■ ACTIVITY: With pictures excluded, copy word for word the lines in the data below from the line containing "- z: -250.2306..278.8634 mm" through the line containing "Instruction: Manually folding".

■ MATERIAL PROVIDED:
┏━━

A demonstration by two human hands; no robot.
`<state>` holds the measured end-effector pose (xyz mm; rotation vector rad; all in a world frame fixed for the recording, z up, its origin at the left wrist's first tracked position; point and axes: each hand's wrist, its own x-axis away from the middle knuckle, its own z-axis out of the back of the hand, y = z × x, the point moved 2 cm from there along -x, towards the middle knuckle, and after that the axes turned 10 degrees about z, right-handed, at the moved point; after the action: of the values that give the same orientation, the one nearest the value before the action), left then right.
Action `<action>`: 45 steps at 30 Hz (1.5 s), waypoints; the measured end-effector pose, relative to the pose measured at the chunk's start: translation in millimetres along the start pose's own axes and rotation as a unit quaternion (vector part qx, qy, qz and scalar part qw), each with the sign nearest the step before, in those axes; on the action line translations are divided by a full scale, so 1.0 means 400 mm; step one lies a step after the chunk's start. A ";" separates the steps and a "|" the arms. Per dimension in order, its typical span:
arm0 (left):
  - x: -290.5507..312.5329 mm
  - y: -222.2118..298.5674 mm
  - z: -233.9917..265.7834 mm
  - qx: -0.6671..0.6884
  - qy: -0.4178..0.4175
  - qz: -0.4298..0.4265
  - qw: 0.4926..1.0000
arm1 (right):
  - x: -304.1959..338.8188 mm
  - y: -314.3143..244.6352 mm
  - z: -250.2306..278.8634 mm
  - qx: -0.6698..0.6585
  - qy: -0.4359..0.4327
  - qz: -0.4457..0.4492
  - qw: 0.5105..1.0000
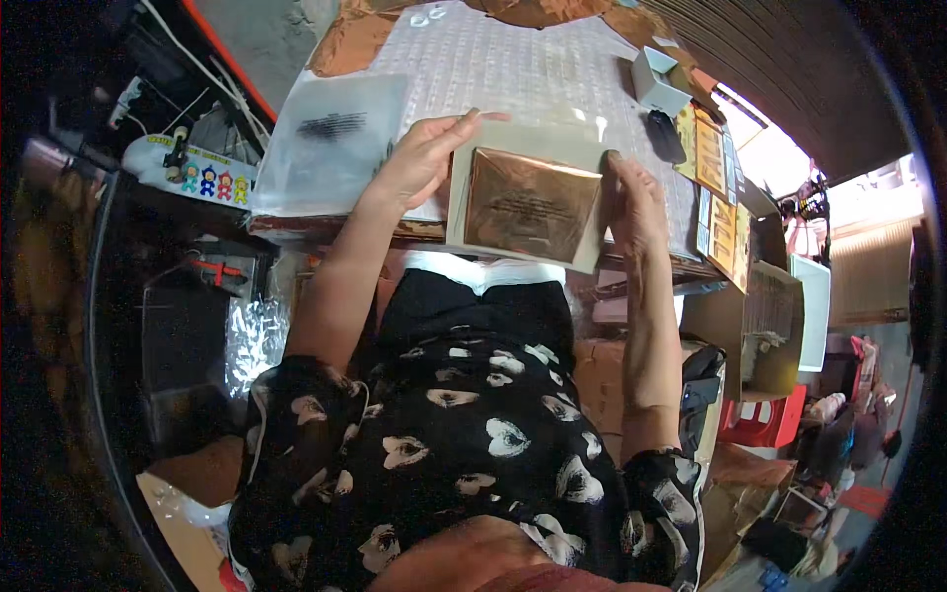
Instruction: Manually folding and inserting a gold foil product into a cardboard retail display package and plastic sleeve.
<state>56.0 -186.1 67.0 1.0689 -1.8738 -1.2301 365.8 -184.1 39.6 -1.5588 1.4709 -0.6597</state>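
Note:
Between my hands, above the near edge of the table, is a flat pale packet [459,202]. A shiny copper-brown rectangle [533,183] shows in its middle, with dark print over it and a glossy film that looks like clear plastic. My left hand [434,153] pinches the packet's upper left corner between thumb and fingers. Along the right edge, my right hand [636,202] grips it with thumb and bent fingers. Left of my left hand, clear plastic bags [340,143] with dark print lie flat on the table. What is beneath the packet is hidden.
A pale patterned cover lies over the table [493,54], with brown paper [355,39] along its far edge. At the right stand a small white box [659,81], a dark object [665,135] and yellow printed boxes [725,232]. An open carton [769,326] stands beyond the table's right side.

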 end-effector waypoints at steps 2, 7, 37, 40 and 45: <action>-0.009 -0.015 -0.008 0.003 -0.027 0.023 0.999 | 0.006 -0.002 -0.022 0.092 0.085 0.038 0.991; -0.010 -0.025 -0.036 0.007 -0.044 0.022 0.999 | 0.023 -0.032 -0.039 0.102 0.084 0.069 0.989; 0.012 -0.093 -0.236 -0.057 -0.060 -0.018 0.996 | 0.107 -0.179 -0.249 0.734 -0.135 0.416 0.520; 0.034 -0.089 -0.245 -0.124 -0.051 -0.027 0.991 | 0.121 -0.174 -0.248 0.723 -0.117 0.430 0.527; 0.056 -0.086 -0.264 -0.145 -0.057 -0.014 0.988 | 0.132 -0.163 -0.243 0.717 -0.105 0.449 0.523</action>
<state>144.3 -256.7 73.8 0.8840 -1.6994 -1.5541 325.3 -262.6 132.6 0.4658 0.7453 -0.6323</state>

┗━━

■ COMPLETED EXERCISE:
  - z: -250.2306..278.8634 mm
  - qx: -0.6698..0.6585
  - qy: -0.4359..0.4327
  - qz: -0.4457..0.4492
  - qw: 0.5105..1.0000
Instruction: Manually folding and inserting a gold foil product into a cardboard retail display package and plastic sleeve.

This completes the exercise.